● Task brief
Examine each line of the data. Copy the line if it includes the word "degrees".

● Dataset records
_ _ _ _ _ _ _
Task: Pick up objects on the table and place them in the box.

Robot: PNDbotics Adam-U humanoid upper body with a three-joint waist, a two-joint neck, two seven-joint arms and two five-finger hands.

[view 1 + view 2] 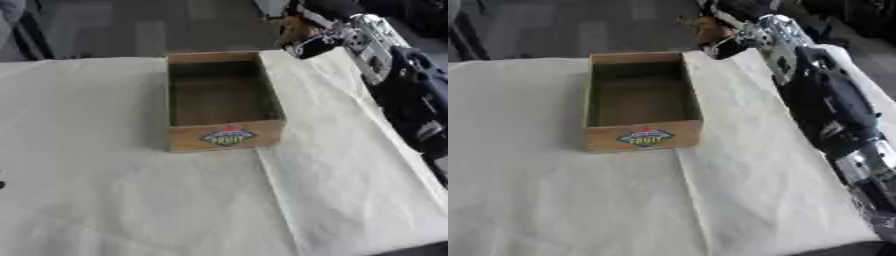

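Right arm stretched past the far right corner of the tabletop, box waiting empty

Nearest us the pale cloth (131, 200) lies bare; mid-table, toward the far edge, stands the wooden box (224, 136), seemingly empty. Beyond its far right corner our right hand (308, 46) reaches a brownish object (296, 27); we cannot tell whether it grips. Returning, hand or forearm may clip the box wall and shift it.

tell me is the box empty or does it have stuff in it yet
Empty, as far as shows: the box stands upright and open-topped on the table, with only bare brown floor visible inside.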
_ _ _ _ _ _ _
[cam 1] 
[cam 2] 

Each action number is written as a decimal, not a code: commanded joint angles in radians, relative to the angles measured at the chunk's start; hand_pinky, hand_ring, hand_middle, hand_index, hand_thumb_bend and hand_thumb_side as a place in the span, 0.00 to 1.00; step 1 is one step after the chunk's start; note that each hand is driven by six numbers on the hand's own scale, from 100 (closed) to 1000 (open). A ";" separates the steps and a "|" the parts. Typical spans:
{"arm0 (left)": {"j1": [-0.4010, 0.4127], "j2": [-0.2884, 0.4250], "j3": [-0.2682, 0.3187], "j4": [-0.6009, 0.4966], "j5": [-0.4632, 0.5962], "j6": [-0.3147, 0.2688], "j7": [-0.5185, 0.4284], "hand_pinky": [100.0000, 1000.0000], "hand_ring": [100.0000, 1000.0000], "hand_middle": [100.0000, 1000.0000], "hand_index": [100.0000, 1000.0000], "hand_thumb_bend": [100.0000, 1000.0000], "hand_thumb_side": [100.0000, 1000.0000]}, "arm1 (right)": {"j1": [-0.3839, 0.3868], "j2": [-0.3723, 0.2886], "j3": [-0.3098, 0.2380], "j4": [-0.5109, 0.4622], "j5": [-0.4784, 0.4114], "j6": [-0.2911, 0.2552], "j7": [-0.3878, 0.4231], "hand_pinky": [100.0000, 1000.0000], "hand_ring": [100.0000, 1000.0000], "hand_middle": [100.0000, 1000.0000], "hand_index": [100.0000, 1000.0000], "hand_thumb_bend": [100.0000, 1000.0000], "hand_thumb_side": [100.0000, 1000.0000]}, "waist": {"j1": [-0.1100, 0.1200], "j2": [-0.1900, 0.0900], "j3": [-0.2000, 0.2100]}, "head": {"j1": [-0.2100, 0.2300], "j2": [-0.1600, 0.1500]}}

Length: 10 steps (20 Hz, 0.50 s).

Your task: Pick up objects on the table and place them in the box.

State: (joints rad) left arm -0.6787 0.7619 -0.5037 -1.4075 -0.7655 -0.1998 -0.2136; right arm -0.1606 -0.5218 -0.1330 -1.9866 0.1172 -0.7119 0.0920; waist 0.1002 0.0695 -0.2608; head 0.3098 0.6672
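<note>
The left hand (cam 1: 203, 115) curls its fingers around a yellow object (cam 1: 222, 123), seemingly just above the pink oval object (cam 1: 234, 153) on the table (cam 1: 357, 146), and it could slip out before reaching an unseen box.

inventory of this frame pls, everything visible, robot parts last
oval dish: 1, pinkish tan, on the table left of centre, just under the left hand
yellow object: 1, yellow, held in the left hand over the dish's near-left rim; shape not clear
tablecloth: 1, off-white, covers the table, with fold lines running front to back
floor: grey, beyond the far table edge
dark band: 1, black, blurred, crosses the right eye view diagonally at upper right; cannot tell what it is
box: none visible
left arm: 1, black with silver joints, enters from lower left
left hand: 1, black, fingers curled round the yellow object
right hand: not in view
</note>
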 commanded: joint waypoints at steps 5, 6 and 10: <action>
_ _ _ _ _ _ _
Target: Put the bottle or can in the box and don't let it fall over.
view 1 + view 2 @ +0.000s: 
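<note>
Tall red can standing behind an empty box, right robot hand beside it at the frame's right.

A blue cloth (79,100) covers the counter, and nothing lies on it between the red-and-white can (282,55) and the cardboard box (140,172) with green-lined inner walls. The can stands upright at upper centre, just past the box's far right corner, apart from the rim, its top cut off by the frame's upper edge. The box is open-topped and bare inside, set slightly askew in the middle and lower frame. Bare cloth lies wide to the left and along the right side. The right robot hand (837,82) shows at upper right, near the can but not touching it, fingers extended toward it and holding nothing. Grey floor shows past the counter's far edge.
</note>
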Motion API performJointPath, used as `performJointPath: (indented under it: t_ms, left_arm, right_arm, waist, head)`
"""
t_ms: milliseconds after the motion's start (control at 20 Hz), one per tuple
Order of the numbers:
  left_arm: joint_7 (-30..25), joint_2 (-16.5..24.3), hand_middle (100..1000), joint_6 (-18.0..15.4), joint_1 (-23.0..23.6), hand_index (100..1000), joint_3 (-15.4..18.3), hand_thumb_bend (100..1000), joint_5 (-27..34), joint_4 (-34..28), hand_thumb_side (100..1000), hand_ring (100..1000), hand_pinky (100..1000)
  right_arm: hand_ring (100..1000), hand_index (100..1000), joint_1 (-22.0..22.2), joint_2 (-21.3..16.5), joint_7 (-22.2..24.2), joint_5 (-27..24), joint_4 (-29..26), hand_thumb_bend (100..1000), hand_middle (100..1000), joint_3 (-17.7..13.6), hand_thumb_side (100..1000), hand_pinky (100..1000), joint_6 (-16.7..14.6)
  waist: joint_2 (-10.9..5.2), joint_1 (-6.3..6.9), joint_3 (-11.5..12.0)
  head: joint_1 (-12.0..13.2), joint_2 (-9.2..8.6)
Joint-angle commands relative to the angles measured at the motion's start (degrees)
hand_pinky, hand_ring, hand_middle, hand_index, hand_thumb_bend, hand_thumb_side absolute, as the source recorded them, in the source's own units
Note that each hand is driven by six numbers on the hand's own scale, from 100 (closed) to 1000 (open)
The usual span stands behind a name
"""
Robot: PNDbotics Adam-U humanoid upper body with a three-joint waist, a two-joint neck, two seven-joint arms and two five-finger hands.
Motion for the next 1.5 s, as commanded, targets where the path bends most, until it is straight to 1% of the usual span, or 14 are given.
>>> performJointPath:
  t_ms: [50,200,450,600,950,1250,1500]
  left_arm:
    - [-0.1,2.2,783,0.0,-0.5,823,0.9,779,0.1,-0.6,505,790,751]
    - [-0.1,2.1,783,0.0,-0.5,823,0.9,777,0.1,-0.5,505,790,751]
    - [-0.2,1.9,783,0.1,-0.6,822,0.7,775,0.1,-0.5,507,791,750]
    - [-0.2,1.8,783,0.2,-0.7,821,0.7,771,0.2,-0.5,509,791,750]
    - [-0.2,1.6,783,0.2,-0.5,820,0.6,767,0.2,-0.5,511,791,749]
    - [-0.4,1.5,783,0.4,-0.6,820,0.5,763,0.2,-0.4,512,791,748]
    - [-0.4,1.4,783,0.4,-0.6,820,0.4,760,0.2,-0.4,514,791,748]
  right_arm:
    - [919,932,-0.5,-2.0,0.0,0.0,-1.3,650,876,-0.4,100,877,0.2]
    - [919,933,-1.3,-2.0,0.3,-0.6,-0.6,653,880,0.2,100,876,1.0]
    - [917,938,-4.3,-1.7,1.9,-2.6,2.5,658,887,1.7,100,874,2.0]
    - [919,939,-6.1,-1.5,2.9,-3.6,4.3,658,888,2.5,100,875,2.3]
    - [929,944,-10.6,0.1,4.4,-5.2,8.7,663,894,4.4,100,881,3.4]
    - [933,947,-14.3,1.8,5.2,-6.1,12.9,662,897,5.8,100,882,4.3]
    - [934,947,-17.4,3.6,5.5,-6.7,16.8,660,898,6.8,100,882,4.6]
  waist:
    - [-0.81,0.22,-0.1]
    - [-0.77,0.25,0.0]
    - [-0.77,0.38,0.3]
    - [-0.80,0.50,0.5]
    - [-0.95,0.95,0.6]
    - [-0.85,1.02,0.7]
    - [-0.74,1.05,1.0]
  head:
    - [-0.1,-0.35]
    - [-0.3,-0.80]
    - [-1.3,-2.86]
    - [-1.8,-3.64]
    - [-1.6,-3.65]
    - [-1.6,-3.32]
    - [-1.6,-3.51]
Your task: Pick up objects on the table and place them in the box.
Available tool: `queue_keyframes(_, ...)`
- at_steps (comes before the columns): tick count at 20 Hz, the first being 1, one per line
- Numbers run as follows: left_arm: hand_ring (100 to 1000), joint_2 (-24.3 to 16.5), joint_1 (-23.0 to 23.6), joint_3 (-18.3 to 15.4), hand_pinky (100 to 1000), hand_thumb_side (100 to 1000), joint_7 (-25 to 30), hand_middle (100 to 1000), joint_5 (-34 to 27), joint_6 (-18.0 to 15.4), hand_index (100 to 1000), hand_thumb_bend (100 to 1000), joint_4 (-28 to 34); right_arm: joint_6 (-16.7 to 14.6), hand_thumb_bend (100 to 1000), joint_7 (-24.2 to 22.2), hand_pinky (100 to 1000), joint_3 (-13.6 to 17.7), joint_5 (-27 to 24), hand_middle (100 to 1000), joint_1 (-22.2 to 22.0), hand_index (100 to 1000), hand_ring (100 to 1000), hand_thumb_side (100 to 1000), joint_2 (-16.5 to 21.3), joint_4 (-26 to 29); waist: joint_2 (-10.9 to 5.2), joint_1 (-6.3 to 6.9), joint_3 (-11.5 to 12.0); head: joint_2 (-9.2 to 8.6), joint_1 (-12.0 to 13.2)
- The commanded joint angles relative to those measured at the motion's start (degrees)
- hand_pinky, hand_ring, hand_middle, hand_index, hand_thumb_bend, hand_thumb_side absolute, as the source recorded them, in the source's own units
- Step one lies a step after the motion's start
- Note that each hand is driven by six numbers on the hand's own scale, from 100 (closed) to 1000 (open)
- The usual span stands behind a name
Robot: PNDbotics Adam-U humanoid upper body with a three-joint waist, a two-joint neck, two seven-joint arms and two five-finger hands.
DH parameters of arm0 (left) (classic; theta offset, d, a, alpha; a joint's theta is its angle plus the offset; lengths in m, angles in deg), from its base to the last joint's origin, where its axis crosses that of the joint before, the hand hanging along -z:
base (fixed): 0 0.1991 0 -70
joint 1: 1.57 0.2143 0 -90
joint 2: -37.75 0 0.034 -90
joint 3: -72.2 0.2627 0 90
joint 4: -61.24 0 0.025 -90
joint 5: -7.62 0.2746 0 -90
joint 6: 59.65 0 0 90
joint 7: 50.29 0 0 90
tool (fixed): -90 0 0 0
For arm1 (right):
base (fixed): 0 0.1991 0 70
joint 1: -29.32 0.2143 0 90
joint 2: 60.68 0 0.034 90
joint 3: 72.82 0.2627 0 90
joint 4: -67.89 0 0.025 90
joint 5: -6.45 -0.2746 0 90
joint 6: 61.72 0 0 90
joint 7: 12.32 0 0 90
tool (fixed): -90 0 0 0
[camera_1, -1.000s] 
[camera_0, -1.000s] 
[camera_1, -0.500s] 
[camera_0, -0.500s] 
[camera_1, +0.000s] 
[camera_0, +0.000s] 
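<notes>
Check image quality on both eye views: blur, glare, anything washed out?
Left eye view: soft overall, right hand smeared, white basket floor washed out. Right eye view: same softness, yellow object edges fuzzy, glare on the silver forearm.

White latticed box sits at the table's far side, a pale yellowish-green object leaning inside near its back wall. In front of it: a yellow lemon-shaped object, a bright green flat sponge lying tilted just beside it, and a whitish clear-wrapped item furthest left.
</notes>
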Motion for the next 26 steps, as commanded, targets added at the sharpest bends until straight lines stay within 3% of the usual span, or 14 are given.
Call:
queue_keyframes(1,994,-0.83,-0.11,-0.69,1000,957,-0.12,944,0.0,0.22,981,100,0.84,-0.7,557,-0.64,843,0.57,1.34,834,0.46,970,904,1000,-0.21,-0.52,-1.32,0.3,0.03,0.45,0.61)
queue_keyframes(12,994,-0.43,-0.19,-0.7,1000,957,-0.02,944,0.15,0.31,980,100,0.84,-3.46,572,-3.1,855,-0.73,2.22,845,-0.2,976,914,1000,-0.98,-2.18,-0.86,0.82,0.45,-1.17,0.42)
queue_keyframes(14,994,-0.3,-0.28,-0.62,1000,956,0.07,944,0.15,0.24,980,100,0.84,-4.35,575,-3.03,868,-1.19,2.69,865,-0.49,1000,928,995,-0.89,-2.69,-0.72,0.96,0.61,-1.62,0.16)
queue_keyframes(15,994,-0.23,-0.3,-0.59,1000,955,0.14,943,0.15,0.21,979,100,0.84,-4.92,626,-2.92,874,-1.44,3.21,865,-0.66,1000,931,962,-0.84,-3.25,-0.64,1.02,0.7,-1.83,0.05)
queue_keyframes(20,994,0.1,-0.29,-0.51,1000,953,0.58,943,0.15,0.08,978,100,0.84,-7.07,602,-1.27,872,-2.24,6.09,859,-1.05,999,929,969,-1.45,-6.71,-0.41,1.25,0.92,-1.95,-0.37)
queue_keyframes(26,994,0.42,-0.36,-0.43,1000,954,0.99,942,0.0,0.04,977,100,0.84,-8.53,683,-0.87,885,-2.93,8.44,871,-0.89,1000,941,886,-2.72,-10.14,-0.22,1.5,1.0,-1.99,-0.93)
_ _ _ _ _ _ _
● Answer section
Joint-angle commands relative to the angles measured at the motion's start (degrees)
- The commanded joint angles relative to those measured at the motion's start (degrees)

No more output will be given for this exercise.